> [What is needed]:
Set down the lines of the data exactly, starting at the first and stopping after the line containing "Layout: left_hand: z".

--- START ---

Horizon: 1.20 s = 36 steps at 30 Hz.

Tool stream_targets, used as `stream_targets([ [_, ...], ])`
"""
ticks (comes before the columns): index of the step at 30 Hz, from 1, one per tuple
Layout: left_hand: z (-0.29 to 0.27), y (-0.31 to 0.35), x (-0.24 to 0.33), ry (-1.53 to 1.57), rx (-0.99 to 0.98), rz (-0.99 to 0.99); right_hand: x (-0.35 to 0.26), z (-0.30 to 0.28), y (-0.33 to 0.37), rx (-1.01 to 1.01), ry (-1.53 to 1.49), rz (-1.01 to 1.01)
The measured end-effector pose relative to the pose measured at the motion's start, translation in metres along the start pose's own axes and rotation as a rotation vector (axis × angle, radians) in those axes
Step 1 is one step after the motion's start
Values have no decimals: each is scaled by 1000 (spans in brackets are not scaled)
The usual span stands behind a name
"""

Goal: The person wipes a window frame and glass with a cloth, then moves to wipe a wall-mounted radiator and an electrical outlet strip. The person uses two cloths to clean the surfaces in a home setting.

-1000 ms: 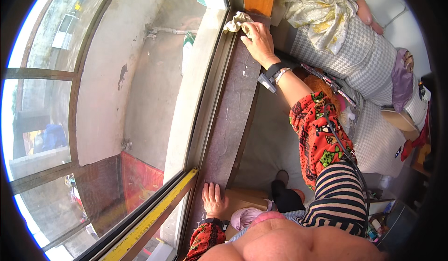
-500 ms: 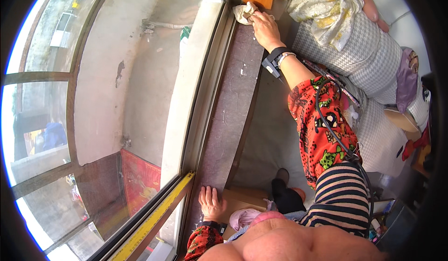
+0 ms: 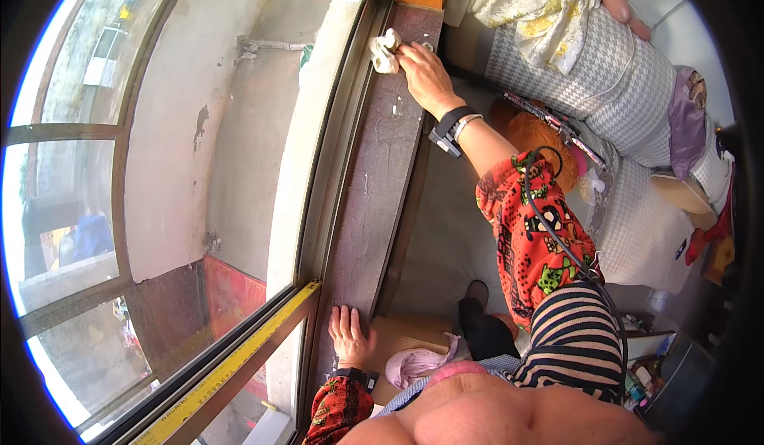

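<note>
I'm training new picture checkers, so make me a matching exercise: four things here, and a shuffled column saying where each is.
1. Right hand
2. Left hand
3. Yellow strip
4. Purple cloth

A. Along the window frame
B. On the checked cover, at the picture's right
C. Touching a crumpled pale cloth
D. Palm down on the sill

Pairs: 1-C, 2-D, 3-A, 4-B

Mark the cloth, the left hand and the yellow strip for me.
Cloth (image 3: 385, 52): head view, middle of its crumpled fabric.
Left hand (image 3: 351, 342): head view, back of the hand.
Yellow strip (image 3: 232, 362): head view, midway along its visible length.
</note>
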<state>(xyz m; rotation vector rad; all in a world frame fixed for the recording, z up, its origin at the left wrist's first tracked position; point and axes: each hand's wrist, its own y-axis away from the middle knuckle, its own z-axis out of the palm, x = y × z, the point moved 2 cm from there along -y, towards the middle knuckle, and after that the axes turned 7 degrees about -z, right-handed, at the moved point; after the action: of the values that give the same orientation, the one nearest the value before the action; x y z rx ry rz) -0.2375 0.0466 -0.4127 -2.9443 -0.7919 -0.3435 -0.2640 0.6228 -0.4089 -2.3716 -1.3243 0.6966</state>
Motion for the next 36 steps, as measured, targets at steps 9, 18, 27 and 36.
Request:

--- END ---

> [Exercise solution]:
Horizon: 1.20 s = 36 steps at 30 Hz.

Tool stream_targets, used as `stream_targets([ [_, ...], ])`
"""
ticks (comes before the columns): index of the step at 30 Hz, from 1, one per tuple
Layout: left_hand: z (-0.29 to 0.27), y (-0.31 to 0.35), x (-0.24 to 0.33), ry (-1.53 to 1.57), rx (-0.99 to 0.98), rz (-0.99 to 0.99); right_hand: x (-0.35 to 0.26), z (-0.30 to 0.28), y (-0.33 to 0.37), rx (-1.01 to 1.01), ry (-1.53 to 1.49), rz (-1.01 to 1.01)

No further output is expected here.